Il tema dell’ultimo libro di Zygmunt Bauman è come sempre molto accattivante, largamente sentito e legato all’esperienza quotidiana di tutti noi abitatori dell’estrema modernità; la sua argomentazione di fondo è però squisitamente politica. Iniziamo dal tema accattivante: stavolta si tratta della paura. Leggiamo l’incipit: “Quando, al termine di un lungo periodo di inquietudine, ansia, oscuri presagi, giornate piene di apprensione e notti senza sonno, arriva davvero il momento di affrontare un pericolo temuto, una minaccia reale, che finalmente riusciamo a vedere e a toccare, avvertiamo un senso di sollievo strano, eppure comune e familiare a noi tutti, un’improvvisa iniezione di energia e di coraggio.” Chi di noi non si è trovato una volta o l’altra in uno stato d’animo simile? Come negare che l’ansia, l’insicurezza, la paura, siano diventati ormai malattie sociali? Pensiamo a quanto spazio e quanta attenzione vengono dedicati a un fenomeno ormai diffuso come le crisi di panico. La paura secondo Bauman è un derivato: la vera causa del nostro malessere sarebbe  l’insicurezza. Distingue tre tipi diversi di pericoli che suscitano insicurezza, e quindi paura: i pericoli che minacciano il corpo e gli averi; i pericoli che minacciano la stabilità e l’affidabilità dell’ordine sociale da cui dipende il proprio sostentamento (reddito, lavoro) o la propria sopravvivenza in caso di invalidità e vecchiaia; i pericoli legati al proprio status, alla propria collocazione nel mondo (posizione nella gerarchia sociale, identità), che espongono alla possibilità dell’umiliazione e dell’esclusione.

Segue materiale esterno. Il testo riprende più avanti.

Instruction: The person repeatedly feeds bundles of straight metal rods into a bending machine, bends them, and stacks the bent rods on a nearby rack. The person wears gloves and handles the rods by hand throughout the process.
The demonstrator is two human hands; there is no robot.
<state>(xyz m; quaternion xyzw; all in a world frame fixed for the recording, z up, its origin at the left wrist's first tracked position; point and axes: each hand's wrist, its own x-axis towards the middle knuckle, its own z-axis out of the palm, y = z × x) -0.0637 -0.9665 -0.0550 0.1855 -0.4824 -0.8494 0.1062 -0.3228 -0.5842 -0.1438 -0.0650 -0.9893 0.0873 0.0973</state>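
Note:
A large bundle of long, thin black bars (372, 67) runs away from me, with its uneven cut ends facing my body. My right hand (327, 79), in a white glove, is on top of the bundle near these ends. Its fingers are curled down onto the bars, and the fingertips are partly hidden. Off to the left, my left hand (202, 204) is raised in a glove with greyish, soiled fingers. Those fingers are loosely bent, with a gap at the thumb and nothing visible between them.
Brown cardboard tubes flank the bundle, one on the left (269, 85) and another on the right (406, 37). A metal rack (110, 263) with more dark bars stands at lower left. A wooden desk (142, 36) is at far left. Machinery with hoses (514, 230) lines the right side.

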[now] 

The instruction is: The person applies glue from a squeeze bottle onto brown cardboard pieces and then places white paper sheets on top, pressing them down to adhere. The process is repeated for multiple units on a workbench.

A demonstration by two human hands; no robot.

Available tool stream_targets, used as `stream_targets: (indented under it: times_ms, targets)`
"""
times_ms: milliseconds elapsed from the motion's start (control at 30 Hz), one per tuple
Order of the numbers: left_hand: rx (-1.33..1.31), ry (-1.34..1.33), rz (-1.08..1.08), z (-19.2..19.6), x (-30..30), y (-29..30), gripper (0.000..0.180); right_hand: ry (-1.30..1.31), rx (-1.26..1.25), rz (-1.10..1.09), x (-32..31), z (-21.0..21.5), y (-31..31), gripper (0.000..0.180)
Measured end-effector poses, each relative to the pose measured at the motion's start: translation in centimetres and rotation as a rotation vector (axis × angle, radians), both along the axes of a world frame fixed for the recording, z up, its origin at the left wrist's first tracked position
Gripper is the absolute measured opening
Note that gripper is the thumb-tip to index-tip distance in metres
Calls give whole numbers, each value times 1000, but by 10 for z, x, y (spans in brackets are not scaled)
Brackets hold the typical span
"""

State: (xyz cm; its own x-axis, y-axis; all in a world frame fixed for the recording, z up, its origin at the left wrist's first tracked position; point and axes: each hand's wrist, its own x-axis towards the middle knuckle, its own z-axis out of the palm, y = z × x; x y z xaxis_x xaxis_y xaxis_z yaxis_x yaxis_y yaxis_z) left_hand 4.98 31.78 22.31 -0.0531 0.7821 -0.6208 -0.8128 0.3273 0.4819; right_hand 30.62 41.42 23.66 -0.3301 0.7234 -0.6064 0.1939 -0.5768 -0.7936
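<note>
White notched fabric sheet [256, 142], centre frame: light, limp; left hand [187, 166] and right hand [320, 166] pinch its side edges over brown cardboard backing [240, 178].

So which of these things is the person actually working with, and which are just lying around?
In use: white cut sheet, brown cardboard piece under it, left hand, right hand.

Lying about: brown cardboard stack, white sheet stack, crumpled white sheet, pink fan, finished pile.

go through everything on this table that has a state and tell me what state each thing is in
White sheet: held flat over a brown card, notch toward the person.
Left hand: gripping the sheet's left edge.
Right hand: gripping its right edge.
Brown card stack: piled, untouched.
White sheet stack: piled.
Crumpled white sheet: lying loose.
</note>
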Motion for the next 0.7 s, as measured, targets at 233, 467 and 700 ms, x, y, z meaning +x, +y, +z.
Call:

La paura tipica del nostro mondo – il mondo liquido nel quale esiste una sola certezza: che il domani non sarà uguale all’oggi – è ubiqua e invisibile, costituita da sostanze con le quali possiamo venire a contatto o dal terrorismo internazionale, coincide con il preannuncio di catastrofi umane e naturali (crack di aziende e borse, reti in tilt, petrolio che si prosciuga, incidenti spettacolari). In tutti questi casi il pericolo non è palese, ma occulto: la paura che ne consegue viene tacitata e ridotta al silenzio. Rispetto ad avvertimenti globali, che si ripetono di continuo, si genera assuefazione: nel mondo liquido dove anche la morte va e viene, ci si è abituati e perfino affezionati agli avvisi di pericolo, alla convivenza con il pericolo: sarebbe snervante passare tutto il tempo ad avere paura, e necessariamente la paura deve essere addomesticata. Ecco che essa vive costantemente accanto a noi, ed è divenuta parte della nostra vita normale: non un’eccezione, ma la regola. La nostra capacità di reagire è di conseguenza diminuita: troppe volte e troppo a lungo siamo stati messi in allarme. Ma sono le stesse fonti della paura (grandi aziende, reti, economia globale) che ci forniscono un rimedio a pagamento per i pericoli causati proprio da loro.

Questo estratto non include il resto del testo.